These days, the name Oldsmobile is more associated with elderly people going to church than motorsports. One upon a time, however, the Oldsmobile badge was a common sight in NASCAR and also appeared in IMSA GT and IndyCar competition.
Oldsmobile even promoted its products at the Indianapolis 500, with one of the marque’s vehicles pacing the famed 500-mile race a total of 11 times through to 2001. One of the more famous Oldsmobile Indy 500 pace cars was the 1972 Oldsmobile Cutlass, however this car wasn’t entered by Oldsmobile itself, but rather aftermarket supplier Hurst Performance.
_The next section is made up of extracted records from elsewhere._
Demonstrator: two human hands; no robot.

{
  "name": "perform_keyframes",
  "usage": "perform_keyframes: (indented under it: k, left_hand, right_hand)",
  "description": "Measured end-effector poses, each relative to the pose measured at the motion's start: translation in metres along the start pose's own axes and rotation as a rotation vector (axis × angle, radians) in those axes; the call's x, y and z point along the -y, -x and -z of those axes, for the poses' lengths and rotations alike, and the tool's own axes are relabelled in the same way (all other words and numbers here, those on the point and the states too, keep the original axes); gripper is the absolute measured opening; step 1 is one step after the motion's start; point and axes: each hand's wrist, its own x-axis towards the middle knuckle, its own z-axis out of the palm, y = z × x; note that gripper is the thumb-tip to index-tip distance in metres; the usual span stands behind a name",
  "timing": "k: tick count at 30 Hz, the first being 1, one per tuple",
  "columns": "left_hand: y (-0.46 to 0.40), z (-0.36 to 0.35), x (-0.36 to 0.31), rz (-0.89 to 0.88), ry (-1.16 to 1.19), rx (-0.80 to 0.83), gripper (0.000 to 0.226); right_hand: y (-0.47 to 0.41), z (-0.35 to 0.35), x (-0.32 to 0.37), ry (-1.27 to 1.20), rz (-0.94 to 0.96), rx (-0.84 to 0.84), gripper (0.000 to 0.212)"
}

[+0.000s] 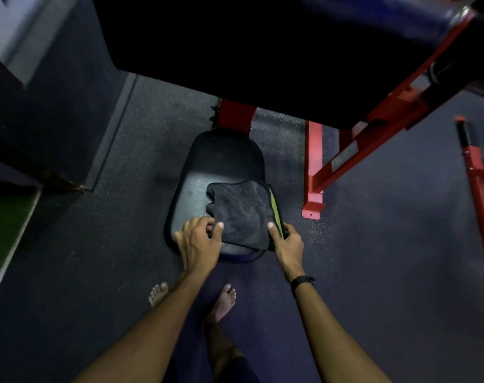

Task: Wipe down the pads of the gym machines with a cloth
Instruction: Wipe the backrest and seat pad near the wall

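1. The left hand [198, 240] rests on the near left part of one black padded seat [191, 194] of the gym machine; its thumb and curled fingers [219, 226] pinch the left edge of one dark grey folded cloth with a yellow-green stripe [242, 214].
2. The right hand [286, 243] grips the same cloth at its near right corner, thumb on top and the other fingers curled under the cloth's edge at the seat's right rim.
3. The cloth lies on the near right part of the seat, its striped edge along the seat's right edge and its near edge close to the seat's near rim; the far half of the seat is bare.
4. One ring [186, 225] shows on a finger of the left hand, and one black band [301, 281] circles the right wrist.
5. Two bare feet [225, 299] stand on the dark speckled rubber floor [102, 272] just below the seat's near edge.
6. One red metal post [234, 117] meets the seat's far edge, under one large dark pad [235, 45] that fills the top of the view.
7. To the right of the seat, a red steel frame [312, 172] stands bolted to the floor, with a slanted red beam rising from it; a second red stand [478, 194] stands well apart at the right edge.
8. At the far left, a strip of green turf [3, 230] borders the floor.
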Motion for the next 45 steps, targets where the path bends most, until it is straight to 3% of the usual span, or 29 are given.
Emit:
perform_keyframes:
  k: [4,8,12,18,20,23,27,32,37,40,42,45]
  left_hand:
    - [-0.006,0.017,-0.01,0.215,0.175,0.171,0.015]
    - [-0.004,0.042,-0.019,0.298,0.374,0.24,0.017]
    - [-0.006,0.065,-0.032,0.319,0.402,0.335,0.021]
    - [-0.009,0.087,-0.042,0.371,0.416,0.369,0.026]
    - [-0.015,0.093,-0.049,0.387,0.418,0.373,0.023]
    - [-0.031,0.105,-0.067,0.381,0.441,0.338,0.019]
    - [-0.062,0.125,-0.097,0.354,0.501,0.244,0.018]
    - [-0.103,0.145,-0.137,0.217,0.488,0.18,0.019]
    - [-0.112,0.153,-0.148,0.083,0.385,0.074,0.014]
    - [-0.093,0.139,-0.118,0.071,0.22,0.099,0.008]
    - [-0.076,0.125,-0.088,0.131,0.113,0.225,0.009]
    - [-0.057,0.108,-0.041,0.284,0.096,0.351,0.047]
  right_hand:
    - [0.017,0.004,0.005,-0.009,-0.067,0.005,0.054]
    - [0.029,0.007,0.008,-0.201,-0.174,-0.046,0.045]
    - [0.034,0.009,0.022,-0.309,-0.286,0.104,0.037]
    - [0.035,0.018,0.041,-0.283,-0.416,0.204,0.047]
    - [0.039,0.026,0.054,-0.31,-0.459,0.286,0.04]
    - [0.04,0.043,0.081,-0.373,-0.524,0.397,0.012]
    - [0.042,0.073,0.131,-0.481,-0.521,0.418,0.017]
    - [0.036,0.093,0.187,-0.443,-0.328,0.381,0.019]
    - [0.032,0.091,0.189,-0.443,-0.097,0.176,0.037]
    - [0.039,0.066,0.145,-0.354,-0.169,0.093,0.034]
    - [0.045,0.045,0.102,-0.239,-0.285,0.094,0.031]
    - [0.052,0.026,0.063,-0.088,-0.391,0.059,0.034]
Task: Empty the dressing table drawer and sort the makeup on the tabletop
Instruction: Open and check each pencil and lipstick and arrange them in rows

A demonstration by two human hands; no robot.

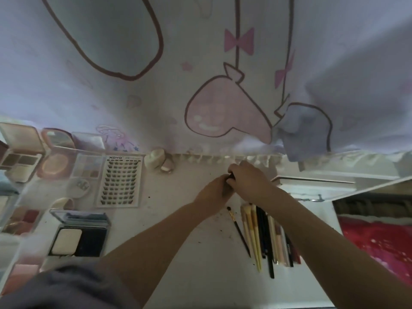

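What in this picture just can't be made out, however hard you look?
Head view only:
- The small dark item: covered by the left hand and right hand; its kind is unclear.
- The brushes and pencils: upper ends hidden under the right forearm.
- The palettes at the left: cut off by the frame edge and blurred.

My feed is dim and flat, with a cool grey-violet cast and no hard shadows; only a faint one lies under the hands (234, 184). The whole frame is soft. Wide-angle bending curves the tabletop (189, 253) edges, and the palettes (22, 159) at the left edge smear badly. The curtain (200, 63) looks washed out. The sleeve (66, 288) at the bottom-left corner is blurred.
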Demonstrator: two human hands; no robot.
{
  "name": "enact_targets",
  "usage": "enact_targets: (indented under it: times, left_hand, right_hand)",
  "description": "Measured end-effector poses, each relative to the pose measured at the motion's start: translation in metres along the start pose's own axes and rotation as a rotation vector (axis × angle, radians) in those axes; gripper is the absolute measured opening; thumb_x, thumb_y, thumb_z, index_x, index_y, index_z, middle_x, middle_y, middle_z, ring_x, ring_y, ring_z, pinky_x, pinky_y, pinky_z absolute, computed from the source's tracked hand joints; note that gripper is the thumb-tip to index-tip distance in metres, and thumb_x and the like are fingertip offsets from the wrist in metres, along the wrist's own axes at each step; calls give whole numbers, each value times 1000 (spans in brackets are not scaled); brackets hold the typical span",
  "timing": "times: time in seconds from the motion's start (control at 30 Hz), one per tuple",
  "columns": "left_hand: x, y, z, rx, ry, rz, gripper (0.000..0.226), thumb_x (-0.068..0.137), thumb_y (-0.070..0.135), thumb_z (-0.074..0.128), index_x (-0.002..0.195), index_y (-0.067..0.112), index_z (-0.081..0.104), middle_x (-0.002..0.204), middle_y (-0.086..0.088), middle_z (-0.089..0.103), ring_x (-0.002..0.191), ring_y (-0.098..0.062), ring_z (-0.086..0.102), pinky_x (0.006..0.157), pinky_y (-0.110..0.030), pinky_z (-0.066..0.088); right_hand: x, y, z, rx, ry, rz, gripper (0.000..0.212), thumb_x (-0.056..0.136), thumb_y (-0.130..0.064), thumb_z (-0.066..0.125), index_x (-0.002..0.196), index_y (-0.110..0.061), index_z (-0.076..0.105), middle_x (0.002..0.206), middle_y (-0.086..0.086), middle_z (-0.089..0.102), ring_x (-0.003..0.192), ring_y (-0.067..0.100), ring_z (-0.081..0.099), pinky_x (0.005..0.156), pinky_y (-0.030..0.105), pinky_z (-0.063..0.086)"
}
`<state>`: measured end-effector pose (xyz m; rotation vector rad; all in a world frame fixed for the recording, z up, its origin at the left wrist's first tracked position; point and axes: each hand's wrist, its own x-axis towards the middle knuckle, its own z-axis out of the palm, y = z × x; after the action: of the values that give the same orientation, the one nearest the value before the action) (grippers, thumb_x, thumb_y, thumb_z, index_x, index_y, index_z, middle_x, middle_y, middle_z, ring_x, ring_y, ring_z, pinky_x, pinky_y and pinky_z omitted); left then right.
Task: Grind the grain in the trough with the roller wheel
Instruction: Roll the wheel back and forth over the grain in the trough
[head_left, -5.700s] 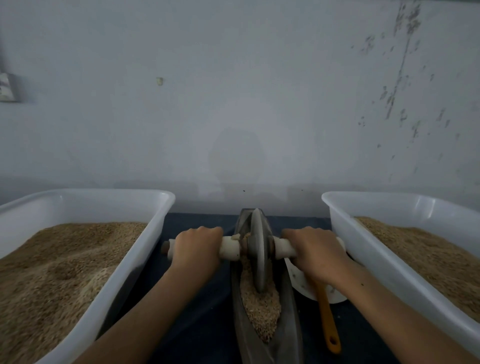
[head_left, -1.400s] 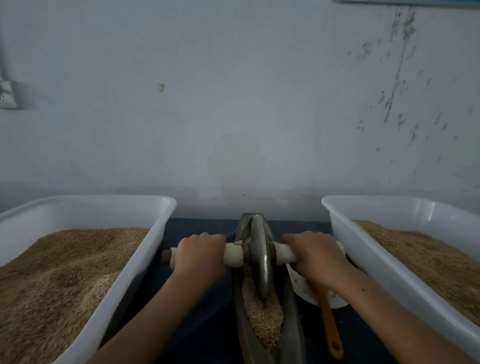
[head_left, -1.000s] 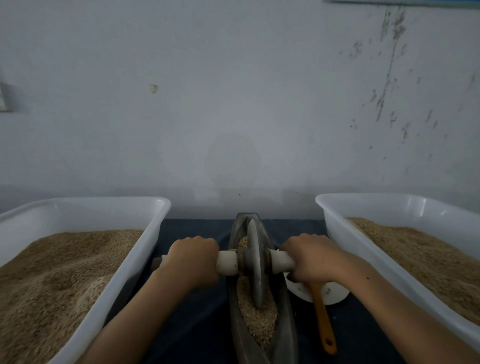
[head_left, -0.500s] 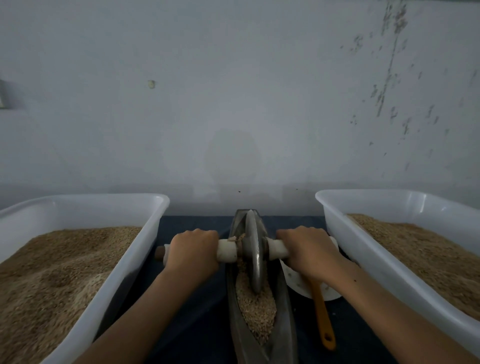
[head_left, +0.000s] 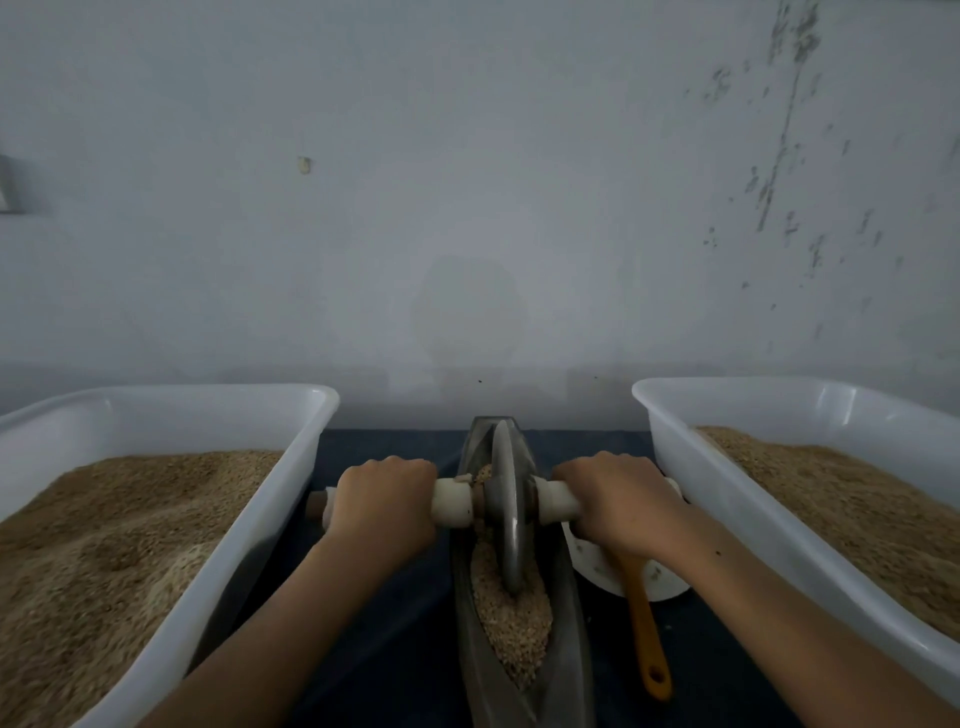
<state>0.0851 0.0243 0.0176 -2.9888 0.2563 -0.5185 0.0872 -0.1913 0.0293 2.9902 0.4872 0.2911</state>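
Both fists clenched on axle handle, left hand (head_left: 382, 501) + right hand (head_left: 615, 501) either side of roller wheel (head_left: 506, 514), frame centre: even downforce, keeps disc upright in trough (head_left: 569, 639) on grain (head_left: 511, 618).

Looks like a small grain-processing workshop, not a home kitchen: bare scuffed wall (head_left: 467, 208) w/ peeling marks, dark worktable (head_left: 405, 623), 2 big white tubs (head_left: 291, 499) (head_left: 691, 467) of bulk grain either side of a metal grinding trough (head_left: 571, 649).
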Motion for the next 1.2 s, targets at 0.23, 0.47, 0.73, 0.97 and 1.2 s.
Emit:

The Detroit Big Three were hesitant to provide a pace car for the 1972 Indy 500 as the 1971 Indy 500 pace car, a Dodge Challenger, was involved in a serious accident when the driver lost control and skidded into a photographers stand. As a result, Hurst stepped up to provide a 1972 Hurst/Olds Convertible for the race, marking one of the only times the Indy 500 pace car was not officially entered by a manufacturer.
The 1972 Hurst/Olds, which was developed in-house by Hurst, was built in very low numbers. A total of 629 were made – only 130 of which were convertibles. All 1972 Hurst/Olds cars featured a Cameo White exterior with 3M gold stripes, a W-25 Ram Air hood, Gold SS III Rally Wheels and, most importantly, the 455 cubic inch V8 engine. That legendary 455 V8 could also be ordered with an optional W-30 High Performance Engine package, which raised the engine’s output from 275 horsepower to an estimated 300 horsepower. According to the GM Heritage Center, only 10 of the 130 Hurst/Olds Convertibles built that year were powered by the W30 engine – including the car that led the field to green, seen here.
Today, the 1972 Hurst/Olds Convertible that paced the 1972 Indy 500 sits in the GM Heritage Center surrounded by a number of other iconic GM pace cars. The last time an Oldsmobile led the field to green at Indy was in 2001, when GM called up the Oldsmobile Bravada for pace car duty, of all things. The Oldsmobile Aurora served as the pace car a year prior in 2001 and in 1997, as well. Oldsmobile was also an engine supplier in IndyCar at the time, introducing its 32-valve Aurora V8 engine for the 1997 season and winning the manufacturer’s championship every year from 1997 through to 2001.